The primary impact of CVE-2024-40775 is the unauthorized disclosure of sensitive user information on affected macOS systems. This could include personal data, credentials, or other confidential information accessible to the compromised application. Since the vulnerability requires local access and low privileges, attackers would need to have some foothold on the system, such as through a malicious app installation or compromised user account. The lack of requirement for user interaction increases the risk of stealthy data leakage. While the vulnerability does not affect system integrity or availability, the confidentiality breach can lead to privacy violations, identity theft, or further escalation if sensitive credentials are exposed. Organizations relying on macOS devices for sensitive operations, especially in sectors like finance, healthcare, and government, could face increased risk of data breaches. The medium severity rating suggests a moderate but non-trivial threat that should be addressed promptly to maintain security posture.

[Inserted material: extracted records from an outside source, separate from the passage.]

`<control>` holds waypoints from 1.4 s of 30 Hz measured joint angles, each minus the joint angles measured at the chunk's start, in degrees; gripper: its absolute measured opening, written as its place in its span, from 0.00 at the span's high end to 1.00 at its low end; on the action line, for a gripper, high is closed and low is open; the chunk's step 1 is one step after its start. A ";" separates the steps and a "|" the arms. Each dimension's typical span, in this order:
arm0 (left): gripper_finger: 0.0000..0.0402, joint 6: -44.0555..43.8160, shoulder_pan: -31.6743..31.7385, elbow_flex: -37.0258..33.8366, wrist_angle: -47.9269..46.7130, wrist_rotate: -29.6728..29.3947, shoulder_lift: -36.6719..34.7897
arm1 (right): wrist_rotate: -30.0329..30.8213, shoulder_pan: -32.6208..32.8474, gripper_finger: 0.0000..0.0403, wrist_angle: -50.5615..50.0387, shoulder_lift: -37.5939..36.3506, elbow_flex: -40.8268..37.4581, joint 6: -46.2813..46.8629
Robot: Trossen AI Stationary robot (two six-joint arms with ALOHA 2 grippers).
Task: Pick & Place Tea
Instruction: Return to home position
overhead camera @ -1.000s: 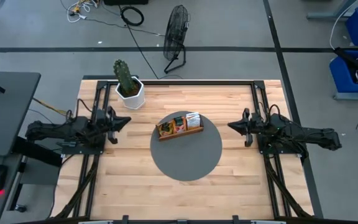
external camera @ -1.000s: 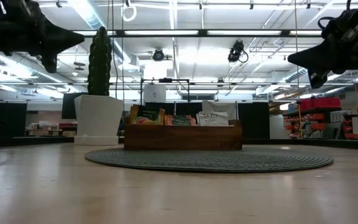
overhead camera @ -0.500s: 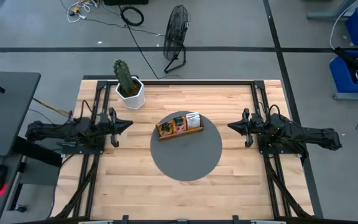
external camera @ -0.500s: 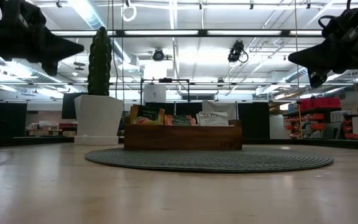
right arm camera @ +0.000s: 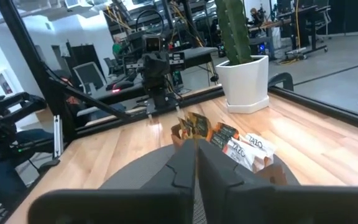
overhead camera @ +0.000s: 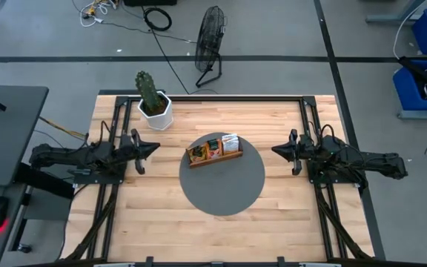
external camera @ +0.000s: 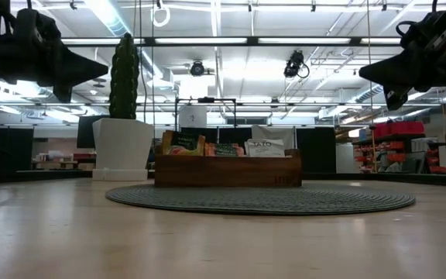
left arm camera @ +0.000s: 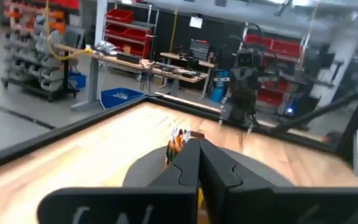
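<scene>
Left hand (overhead camera: 156, 147) edged toward mat (overhead camera: 221, 191).

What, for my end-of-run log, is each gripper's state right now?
Left gripper: shut, empty.
Right gripper: shut, empty.

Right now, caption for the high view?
Left gripper and right gripper shut at the table sides; tea bags in the wooden tray on the grey mat.

Only thing I can actually read is "TAZO" on the white tea sachets (right arm camera: 252, 148) at one end of the wooden tray (external camera: 227, 171); the low view shows the same word, just fainter; any other print is too small to read
</scene>
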 joint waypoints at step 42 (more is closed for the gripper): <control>0.94 -5.04 0.02 -0.12 2.10 1.09 0.02 | 0.02 0.00 0.89 0.00 0.00 0.05 -0.12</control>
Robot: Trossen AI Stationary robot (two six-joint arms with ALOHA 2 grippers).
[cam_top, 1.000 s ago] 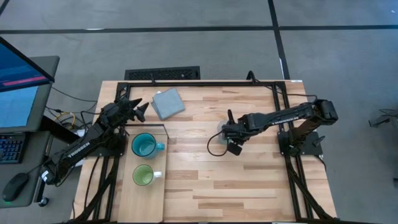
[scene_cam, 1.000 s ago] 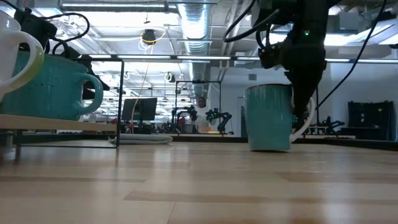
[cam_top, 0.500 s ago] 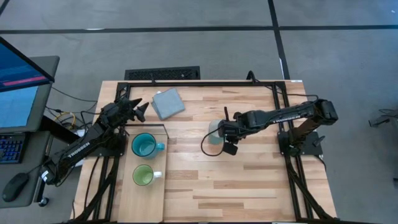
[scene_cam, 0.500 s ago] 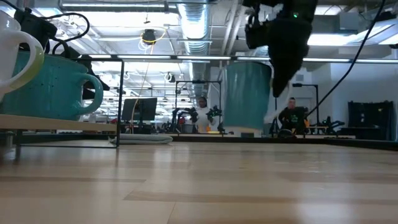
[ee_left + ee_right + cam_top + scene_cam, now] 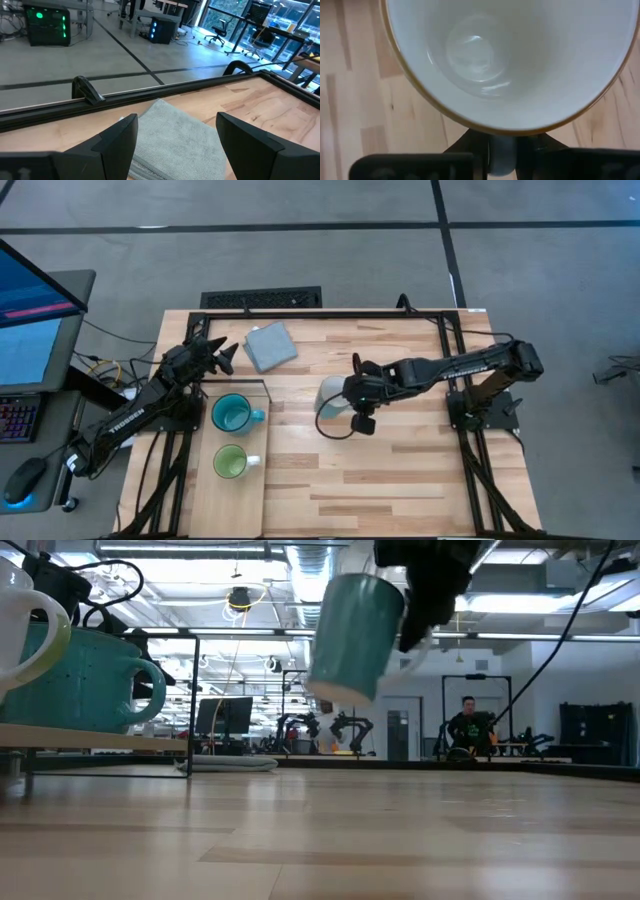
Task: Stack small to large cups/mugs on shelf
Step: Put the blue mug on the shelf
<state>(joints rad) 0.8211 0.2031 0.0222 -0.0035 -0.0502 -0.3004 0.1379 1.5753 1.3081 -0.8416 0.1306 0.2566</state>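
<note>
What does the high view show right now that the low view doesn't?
Only the high view shows the folded grey-blue cloth pad, the light green mug on the pale wooden shelf panel, and the left hand waiting, open, near the pad. Only the low view shows that the carried mug is off the tabletop and tilted, its outside teal, and a person seated far behind. Both show the right hand holding that white-lined mug in the air and the large teal-blue mug on the shelf.
</note>
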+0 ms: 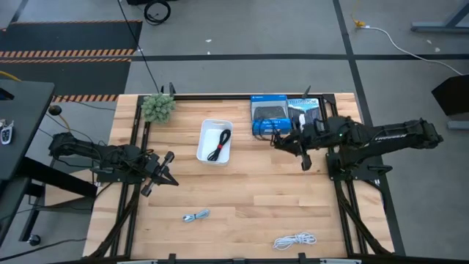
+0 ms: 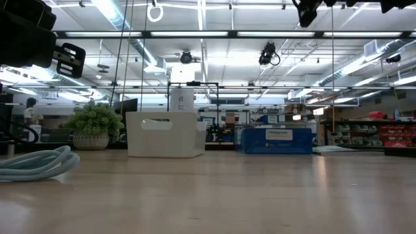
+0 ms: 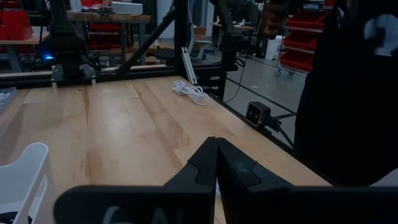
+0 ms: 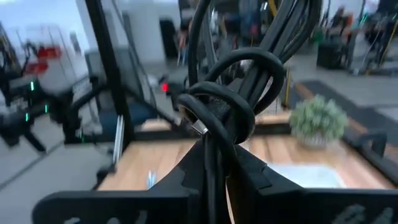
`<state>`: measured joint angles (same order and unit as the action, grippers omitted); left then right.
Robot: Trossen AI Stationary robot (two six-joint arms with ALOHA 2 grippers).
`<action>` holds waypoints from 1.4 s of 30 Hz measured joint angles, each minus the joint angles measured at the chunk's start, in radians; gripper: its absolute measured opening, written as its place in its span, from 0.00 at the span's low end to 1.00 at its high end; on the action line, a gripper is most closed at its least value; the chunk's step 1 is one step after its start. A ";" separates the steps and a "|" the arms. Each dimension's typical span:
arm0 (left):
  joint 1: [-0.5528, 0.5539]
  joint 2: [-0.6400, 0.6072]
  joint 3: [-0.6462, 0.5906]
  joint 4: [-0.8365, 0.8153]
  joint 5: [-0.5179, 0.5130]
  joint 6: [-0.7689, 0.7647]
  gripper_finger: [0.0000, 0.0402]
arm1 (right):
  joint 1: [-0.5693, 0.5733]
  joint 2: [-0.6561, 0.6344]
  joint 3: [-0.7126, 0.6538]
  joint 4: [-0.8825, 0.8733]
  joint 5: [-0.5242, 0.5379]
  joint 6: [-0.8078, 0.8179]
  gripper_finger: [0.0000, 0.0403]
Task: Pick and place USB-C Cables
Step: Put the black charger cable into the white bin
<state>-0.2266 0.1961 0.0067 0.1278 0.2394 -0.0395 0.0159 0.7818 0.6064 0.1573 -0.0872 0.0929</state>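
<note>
A white bin [image 1: 215, 141] stands at the table's far middle, and the black cable with red ends [image 1: 220, 144] lies in it. The pale blue cable [image 1: 196, 216] [image 2: 32, 162] lies on the bare table near the front. The white cable [image 1: 294, 240] [image 3: 189, 90] lies at the near right. My right gripper [image 1: 277, 139] [image 4: 214, 158] is raised to the right of the bin and is shut on the black cable [image 4: 230, 93]. My left gripper [image 1: 172, 180] [image 3: 216, 155] hovers to the left of the bin, shut and holding nothing. My right gripper pinches the coiled black cable bundle between its two fingers, at a section of the loops [image 4: 214, 140] right beside the fingertips. The fingers point roughly level toward the table's left. The bundle is lifted clear of the table and juts out beyond the fingertips, with several loops bunched together.
A potted plant [image 1: 157, 107] stands at the far left corner. Blue boxes [image 1: 269, 116] sit at the far edge, just behind my right gripper. A black frame runs along the table's edges. Bare wood stretches between the bin and the two cables lying at the front.
</note>
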 joint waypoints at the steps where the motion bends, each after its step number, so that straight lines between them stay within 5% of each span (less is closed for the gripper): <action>1: 0.000 0.000 0.000 0.000 0.000 0.000 0.03 | -0.006 -0.002 0.000 0.025 0.002 0.005 0.11; 42: 0.000 0.000 0.000 0.000 0.000 0.000 0.03 | -0.200 -0.003 0.000 0.889 0.174 -0.123 0.12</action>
<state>-0.2264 0.1959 0.0067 0.1280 0.2394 -0.0396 -0.1844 0.7784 0.6067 1.0462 0.0872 -0.0299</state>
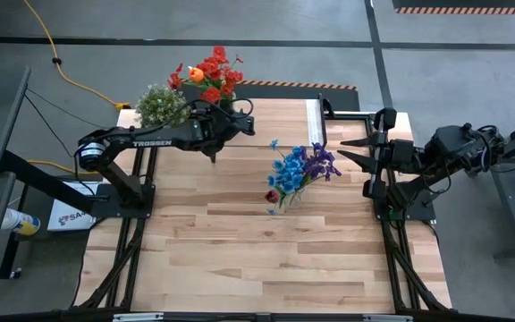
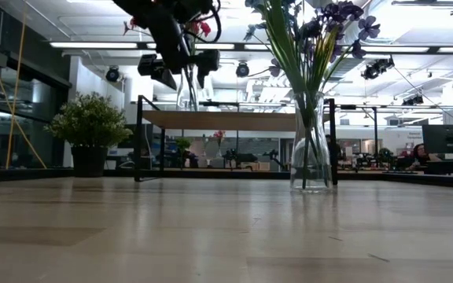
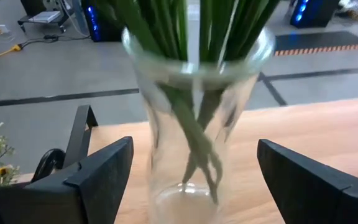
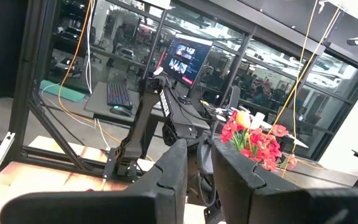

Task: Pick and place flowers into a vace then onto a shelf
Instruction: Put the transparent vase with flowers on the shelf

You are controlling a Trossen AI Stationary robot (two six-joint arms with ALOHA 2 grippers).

To mitigate CVE-2024-40775, organizations and users should immediately apply the security updates released by Apple for macOS Monterey 12.7.6, Sonoma 14.6, and Ventura 13.6.8 or later. Beyond patching, organizations should enforce strict application control policies to limit the installation and execution of untrusted or unsigned applications. Employ endpoint protection solutions that monitor for anomalous app behavior and privilege escalation attempts. Regularly audit installed applications and user privileges to reduce the attack surface. Educate users about the risks of installing unverified software and maintain strict controls over local user accounts to prevent unauthorized app installations. Additionally, implement network segmentation and monitoring to detect lateral movement if an attacker gains local access. Since the vulnerability exploits a code-signing downgrade, ensuring that code-signing enforcement policies are not weakened by configuration changes is critical. Finally, maintain an up-to-date inventory of macOS devices and their patch status to ensure timely remediation.